I would also like to hang with 'Mr Just Lost My Best Friend' - he also visits the park near work, and until recently, was with his best friend, a Great Dane. I don't know his name, but his beautiful boy recently passed, he was 9 yrs old - a wonderful age for a Great Dane. He told me that he was lucky to have 4 Danes in his life, one of them living to the great age of 13!! This man is also a senior - I would guess him to be perhaps near 80 ?

So they are my 'everyday' kind of people I would like to hang out with .... my 'celebrity' people .... well, I would LOVE to hang out with Pink, for just one day! I think I might have a girl crush on her! Lol!!

Its a controversial song, and I mean no offense by sharing - I completely understand that not everyone shares her views, but I just love this (I know its really old now, but it's still a goodie)


----------



## allheart (Oct 3, 2008)

Oh what a great question. And I apologize in advance for getting religious, but to spend one day face to face, sitting down together, discussing so many things, would be Jesus. Oh I can speak to Him in my prayers, but to have His peaceful prescence right next to me, would be more then I could every hope for. 

(sorry again about getting religious, but it's more about being around that sort of Peace and having Him help me, in his loving way, understand why so many suffer on earth and what can be done. And also to have that incredible peace enter my soul) Also, I want to know if I am on the right track. Hubby and I don't go to mass every Sunday, becasue we don't make the time to go, when we were going, it was wonderful. I also want to know, how to maintain that peace inside me, and love one another, no matter what, and how can I be a better person, not just in words, but in actions.
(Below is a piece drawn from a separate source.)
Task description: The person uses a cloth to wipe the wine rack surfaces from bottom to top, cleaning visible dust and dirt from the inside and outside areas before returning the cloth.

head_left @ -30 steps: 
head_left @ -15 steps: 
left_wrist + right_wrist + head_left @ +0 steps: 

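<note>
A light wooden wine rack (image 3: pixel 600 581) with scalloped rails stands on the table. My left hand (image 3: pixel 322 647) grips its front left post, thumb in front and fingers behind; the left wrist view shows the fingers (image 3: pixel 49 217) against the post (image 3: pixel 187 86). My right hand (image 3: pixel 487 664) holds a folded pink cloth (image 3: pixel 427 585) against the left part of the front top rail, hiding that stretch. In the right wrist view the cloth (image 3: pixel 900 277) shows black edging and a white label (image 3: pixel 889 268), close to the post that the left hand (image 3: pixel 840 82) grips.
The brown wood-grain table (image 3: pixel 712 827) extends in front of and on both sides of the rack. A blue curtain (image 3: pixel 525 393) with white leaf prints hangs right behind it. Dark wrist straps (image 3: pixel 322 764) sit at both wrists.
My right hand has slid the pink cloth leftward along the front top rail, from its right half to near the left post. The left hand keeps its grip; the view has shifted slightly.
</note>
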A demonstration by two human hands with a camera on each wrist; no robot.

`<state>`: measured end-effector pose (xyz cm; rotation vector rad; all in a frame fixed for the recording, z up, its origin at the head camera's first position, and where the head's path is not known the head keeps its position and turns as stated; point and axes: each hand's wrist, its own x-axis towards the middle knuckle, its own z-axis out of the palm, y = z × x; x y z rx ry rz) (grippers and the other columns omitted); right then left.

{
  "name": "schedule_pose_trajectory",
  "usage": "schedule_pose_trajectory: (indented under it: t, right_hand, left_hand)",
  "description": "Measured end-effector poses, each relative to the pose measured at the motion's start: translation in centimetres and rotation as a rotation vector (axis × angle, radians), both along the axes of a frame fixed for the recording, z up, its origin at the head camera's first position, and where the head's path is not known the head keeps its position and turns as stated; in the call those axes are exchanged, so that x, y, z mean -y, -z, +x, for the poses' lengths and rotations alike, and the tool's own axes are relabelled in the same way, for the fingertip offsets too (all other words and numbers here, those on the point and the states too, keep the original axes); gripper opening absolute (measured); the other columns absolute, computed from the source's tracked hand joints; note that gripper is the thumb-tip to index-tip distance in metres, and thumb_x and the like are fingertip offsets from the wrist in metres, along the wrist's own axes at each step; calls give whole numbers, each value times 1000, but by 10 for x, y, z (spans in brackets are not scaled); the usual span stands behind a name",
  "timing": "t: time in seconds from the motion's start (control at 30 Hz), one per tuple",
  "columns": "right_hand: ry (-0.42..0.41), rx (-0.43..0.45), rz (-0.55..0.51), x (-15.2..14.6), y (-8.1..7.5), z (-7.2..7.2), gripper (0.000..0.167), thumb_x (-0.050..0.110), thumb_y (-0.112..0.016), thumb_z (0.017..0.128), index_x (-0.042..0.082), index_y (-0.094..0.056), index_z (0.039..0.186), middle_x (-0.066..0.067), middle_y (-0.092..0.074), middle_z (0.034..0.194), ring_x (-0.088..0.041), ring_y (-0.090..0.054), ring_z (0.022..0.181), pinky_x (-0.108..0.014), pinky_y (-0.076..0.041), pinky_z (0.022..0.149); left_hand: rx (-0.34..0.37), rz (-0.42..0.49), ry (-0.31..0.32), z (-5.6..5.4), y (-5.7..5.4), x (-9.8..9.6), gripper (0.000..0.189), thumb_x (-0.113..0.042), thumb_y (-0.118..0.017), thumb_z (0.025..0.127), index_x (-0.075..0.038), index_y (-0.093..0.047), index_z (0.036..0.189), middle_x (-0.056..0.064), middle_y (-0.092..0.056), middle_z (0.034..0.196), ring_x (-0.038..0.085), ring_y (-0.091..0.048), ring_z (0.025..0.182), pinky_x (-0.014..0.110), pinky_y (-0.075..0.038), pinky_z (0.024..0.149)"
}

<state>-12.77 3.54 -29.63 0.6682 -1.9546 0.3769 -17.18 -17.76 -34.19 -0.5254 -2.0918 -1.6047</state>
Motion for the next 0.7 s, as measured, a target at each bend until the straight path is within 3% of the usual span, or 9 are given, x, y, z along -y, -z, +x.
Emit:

p.s. I like Pink too. I think she is such a strong young lady.


----------



## Harley & Dakotas Mum (Jun 11, 2005)

allheart said:


> Oh what a great question. And I apologize in advance for getting religious, but to spend one day face to face, sitting down together, discussing so many things, would be Jesus. Oh I can speak to Him in my prayers, but to have His peaceful prescence right next to me, would be more then I could every hope for.
> 
> (sorry again about getting religious, but it's more about being around that sort of Peace and having Him help me, in his loving way, understand why so many suffer on earth and what can be done. And also to have that incredible peace enter my soul) Also, I want to know if I am on the right track. Hubby and I don't go to mass every Sunday, becasue we don't make the time to go, when we were going, it was wonderful. I also want to know, how to maintain that peace inside me, and love one another, no matter what, and how can I be a better person, not just in words, but in actions.
> 
> p.s. I like Pink too. I think she is such a strong young lady.


Please do one thing for me? I know you don't know me, but PLEASE .... never ever say sorry, or apologise for what you believe in. Others may not share your belief, but it's YOURS - it doesn't matter what others believe. Ok?

Thanks for sharing who you would like to spend a day with!!


----------



## allheart (Oct 3, 2008)

Harley & Dakotas Mum said:


> Please do one thing for me? I know you don't know me, but PLEASE .... never ever say sorry, or apologise for what you believe in. Others may not share your belief, but it's YOURS - it doesn't matter what others believe. Ok?
> 
> Thanks for sharing who you would like to spend a day with!!


Thank you so much. I needed that. I just didn't want to offend anyone.

Thank you from the bottom of my heart!!!!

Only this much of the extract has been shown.